Este viaje también tuvo días de luz inolvidable, como ese documental de la Filmoteca acerca de un grupo de adictos al K2, filmado en Harlem; seguido por una cena apacible en que se habló de James Salter,  de la novia rusa a la que alguien le dedicó todo un libro de poemas y del gin gallego.
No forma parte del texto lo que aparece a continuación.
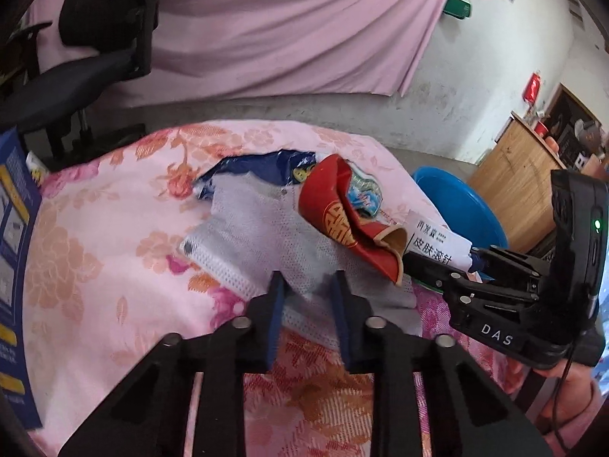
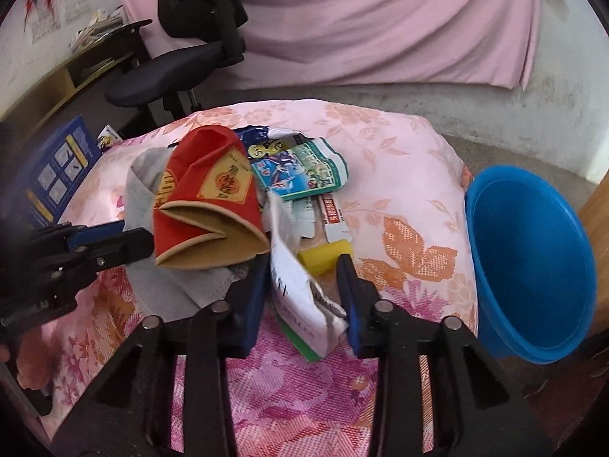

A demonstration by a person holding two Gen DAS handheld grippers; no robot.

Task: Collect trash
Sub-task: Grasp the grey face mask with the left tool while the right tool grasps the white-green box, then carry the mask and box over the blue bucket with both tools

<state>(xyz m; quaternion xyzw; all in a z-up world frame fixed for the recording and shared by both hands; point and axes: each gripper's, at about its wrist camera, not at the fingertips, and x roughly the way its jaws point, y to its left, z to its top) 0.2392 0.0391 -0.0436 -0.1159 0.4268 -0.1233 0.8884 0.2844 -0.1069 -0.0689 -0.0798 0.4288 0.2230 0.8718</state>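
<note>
At mid-table, on the floral cloth (image 2: 411, 175), trash is lying heaped: a red cup (image 2: 209, 209), a grey mask (image 1: 266, 228), a green wrapper (image 2: 304, 169), a yellow block (image 2: 323, 261). The right hand-held gripper (image 2: 304, 289) is straddling a white packet (image 2: 300, 301), jaws apart and seemingly not yet clamped. The left hand-held gripper (image 1: 307, 289) is hovering over the mask, jaws likewise apart. Judged step: grasping. Next, the right jaws should be closing on the packet, then carrying it to the blue basin (image 2: 533, 259) off the table's right edge.
</note>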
O ese café memorable en un escenario que parecía creado para príncipes ─o grandes escritores─ hablando de Nueva York, de la vida nueva en Lisboa, de los caníbales peruanos, los jabalíes radiactivos de Fukushima y discutiendo si a Vargas Llosa el estar rodeado de un grupo de tontos ya no lo ha convertido en uno.

 

De las imágenes imborrables: el sonido extraño que yo puedo hacer cuando cambio de hablar en peruanoa hablar en chileno, algo que jamás —lo juro— volveré a intentar; una charla en defensa cerrada de la RAE, los diccionarios y el valor monumental de la lexicografía en el mundo moderno; las paredes de la sala Octavio Paz en el Palacio Linares, donde una directora de Casa de América y yo coincidimos en que si por ahí penan, en especial si pena Paz, estaríamos dichosos de verlo; las conversaciones sobre la vida y el amor, despatarrado sobre la grama del Parque de Retiro, con una amante de los toros que escribe unas historias muy buenas sobre El Corte Inglés; la fiesta literaria multicultural en una calle de nombre tan rococó que sólo en una Madrid de falangistas victoriosos pudo haber sobrevivido al siglo: Amor de Dios.

 

Y ya que hablamos de la falange, habrá que decir que aquello que unió a este viaje no fueron tanto los libros —aunque tengo que recomendarles a todos que lean (o relean) El malestar al alcance de todos, de Mercedes Cebrián— sino una película semi documental, una joya de la cinematografía española de este siglo:Muchos hijos, un mono y un castillo. Resultó surreal comprobar que a Julita Salmerón ─este personaje de cuento de hadas (gordas) que descubrí en el avión hacia Madrid─, la conocían mis amigos desde siempre. Todos tenían su historia con Julita. Era como si después de haberte quedado cojudo leyendo la novela de Svevo, te dijeran tus conocidos de Trieste que todos se habían fumado un cigarro con Zeno Cosini.

 

Y así pues: ciudad mágica. Si bien en Madrid se siguen parapetando entre la muchedumbre las fuerzas de la intolerancia y el retroceso, fue reconfortante comprobar cuántas mentes brillantes siguen creando una obra desde allí. Gracias gatos, gracias gatas: he de volver.